▶ **Try it**:
Once you find the line with "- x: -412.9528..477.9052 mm" in the data that follows, repeat it and every line after it exactly, through the line with "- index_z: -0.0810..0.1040".

== Segment start ==

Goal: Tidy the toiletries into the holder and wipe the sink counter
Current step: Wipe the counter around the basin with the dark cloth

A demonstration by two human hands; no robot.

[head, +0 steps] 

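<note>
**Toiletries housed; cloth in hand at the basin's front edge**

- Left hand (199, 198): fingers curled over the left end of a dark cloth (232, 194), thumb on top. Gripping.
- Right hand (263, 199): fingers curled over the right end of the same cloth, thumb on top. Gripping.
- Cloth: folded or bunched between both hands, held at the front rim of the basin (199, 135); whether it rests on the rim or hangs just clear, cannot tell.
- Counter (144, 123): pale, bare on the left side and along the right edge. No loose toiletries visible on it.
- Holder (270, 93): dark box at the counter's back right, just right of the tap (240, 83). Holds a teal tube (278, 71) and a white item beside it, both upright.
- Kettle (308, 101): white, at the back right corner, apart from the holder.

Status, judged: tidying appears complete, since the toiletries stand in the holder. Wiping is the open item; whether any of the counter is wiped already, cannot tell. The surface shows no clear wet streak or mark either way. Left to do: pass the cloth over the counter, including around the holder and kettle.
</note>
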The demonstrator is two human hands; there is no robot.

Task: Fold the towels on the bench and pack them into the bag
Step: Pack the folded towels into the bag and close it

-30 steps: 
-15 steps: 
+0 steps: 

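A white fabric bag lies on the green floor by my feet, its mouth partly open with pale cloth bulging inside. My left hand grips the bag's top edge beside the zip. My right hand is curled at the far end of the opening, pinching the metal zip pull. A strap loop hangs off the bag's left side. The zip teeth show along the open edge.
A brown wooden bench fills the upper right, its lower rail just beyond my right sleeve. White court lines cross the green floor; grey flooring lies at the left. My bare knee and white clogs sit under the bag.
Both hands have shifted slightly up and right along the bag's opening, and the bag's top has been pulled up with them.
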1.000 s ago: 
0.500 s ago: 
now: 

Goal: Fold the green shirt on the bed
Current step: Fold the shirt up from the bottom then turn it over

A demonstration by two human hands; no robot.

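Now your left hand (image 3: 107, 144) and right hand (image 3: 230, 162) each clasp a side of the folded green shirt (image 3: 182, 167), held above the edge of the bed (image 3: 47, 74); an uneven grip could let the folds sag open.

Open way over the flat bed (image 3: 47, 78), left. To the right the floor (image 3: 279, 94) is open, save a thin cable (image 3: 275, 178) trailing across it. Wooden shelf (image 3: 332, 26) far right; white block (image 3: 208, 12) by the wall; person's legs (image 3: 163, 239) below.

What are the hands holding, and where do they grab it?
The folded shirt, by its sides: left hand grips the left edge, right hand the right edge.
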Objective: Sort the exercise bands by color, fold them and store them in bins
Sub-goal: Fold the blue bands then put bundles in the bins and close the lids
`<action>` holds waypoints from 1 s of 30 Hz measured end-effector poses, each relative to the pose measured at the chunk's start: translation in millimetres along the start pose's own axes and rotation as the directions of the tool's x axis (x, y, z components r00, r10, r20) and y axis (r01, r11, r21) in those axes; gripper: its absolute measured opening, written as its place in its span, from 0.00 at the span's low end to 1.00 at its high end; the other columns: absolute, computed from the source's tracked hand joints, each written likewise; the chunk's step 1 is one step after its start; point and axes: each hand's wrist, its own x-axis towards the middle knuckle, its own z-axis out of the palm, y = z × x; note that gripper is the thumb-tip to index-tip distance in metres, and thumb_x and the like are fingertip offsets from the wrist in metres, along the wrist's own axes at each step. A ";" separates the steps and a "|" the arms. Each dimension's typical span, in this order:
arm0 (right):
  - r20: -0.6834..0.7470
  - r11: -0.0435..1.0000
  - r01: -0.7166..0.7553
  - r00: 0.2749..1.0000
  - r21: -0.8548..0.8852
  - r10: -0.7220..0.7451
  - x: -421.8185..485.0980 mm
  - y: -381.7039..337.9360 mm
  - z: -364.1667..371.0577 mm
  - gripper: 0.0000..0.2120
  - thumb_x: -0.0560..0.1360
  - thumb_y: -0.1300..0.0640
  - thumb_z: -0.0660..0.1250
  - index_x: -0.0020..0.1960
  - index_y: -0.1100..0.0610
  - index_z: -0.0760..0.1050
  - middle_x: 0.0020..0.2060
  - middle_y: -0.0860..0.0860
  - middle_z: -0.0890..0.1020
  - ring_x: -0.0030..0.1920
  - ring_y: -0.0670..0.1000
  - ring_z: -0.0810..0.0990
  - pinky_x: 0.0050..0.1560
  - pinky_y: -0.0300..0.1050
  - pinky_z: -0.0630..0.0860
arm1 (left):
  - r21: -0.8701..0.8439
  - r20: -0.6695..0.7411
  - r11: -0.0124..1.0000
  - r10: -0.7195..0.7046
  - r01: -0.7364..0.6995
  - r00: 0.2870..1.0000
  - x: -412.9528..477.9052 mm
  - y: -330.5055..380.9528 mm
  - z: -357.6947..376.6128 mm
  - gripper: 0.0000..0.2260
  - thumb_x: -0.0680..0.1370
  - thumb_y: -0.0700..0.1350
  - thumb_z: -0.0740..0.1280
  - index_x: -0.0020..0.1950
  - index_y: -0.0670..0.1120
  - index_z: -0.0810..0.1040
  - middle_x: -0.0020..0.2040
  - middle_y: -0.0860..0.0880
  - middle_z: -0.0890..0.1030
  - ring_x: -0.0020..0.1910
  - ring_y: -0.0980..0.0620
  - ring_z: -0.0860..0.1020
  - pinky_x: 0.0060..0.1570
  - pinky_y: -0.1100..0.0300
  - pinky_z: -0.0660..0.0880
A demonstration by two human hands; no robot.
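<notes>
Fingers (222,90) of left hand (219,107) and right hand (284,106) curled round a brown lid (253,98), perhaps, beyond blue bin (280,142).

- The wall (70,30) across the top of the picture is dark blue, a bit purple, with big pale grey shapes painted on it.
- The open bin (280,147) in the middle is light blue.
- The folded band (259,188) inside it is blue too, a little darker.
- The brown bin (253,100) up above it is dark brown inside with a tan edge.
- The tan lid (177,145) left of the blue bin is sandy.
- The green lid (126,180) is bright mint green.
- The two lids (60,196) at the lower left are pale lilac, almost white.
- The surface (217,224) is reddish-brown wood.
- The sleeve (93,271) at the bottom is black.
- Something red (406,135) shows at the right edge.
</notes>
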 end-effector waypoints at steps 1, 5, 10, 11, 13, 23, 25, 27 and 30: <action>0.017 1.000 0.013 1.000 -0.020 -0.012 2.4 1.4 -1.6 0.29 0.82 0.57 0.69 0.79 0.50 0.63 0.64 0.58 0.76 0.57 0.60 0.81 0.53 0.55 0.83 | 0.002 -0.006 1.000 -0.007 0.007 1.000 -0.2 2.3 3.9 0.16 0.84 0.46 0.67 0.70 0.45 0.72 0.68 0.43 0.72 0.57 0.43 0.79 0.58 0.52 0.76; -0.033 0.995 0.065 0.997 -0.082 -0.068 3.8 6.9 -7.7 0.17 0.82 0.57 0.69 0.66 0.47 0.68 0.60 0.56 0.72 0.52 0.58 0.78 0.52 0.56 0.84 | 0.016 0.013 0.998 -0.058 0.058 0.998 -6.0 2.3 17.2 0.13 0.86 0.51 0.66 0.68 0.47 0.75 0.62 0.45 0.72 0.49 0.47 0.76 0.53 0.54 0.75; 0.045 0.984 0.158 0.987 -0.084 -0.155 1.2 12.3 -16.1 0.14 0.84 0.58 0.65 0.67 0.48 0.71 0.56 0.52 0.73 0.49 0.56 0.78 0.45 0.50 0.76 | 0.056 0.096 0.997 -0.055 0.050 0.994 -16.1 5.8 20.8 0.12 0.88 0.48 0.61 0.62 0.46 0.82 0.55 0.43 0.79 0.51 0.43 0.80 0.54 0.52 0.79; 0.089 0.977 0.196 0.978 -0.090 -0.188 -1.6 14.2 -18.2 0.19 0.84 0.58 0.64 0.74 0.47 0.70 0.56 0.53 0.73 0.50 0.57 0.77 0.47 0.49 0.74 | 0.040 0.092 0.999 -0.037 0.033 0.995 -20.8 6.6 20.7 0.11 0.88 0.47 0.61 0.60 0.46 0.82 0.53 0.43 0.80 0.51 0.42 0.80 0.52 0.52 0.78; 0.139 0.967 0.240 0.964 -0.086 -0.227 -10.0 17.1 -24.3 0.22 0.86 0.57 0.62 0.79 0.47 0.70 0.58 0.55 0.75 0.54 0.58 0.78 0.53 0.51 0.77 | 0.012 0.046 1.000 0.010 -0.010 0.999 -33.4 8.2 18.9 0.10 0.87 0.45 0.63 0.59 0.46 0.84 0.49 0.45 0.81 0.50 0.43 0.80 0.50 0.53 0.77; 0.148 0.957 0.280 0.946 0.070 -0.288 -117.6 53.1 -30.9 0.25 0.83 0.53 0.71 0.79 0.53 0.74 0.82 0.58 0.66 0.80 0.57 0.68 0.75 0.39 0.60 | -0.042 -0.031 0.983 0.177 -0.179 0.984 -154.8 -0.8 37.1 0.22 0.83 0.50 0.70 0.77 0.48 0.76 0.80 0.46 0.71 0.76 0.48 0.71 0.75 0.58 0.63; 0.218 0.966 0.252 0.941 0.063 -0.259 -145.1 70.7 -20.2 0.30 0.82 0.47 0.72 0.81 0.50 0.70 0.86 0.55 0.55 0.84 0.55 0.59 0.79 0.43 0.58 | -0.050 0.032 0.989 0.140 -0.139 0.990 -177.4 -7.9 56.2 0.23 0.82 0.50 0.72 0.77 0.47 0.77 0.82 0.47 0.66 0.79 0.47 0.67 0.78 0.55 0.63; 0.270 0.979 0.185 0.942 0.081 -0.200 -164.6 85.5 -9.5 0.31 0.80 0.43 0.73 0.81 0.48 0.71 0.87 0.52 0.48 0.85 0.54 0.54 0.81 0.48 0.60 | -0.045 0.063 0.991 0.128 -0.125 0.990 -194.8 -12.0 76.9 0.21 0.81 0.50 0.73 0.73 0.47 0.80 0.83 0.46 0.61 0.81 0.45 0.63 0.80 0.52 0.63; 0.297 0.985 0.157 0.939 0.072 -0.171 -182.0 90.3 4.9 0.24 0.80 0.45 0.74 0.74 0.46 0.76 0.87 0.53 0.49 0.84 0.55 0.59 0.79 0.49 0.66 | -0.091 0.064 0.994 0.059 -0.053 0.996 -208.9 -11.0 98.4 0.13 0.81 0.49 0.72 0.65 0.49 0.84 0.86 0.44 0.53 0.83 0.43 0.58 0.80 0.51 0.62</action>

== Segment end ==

▶ **Solution**:
  - x: -412.9528..477.9052 mm
  - y: -330.5055..380.9528 mm
  - z: -357.6947..376.6128 mm
  - gripper: 0.0000..0.2260
  - thumb_x: -0.0680..0.1370
  - thumb_y: -0.0700..0.1350
  - thumb_z: -0.0740..0.1280
  - index_x: -0.0020..0.1950
  - index_y: -0.0670..0.1120
  - index_z: -0.0810..0.1040

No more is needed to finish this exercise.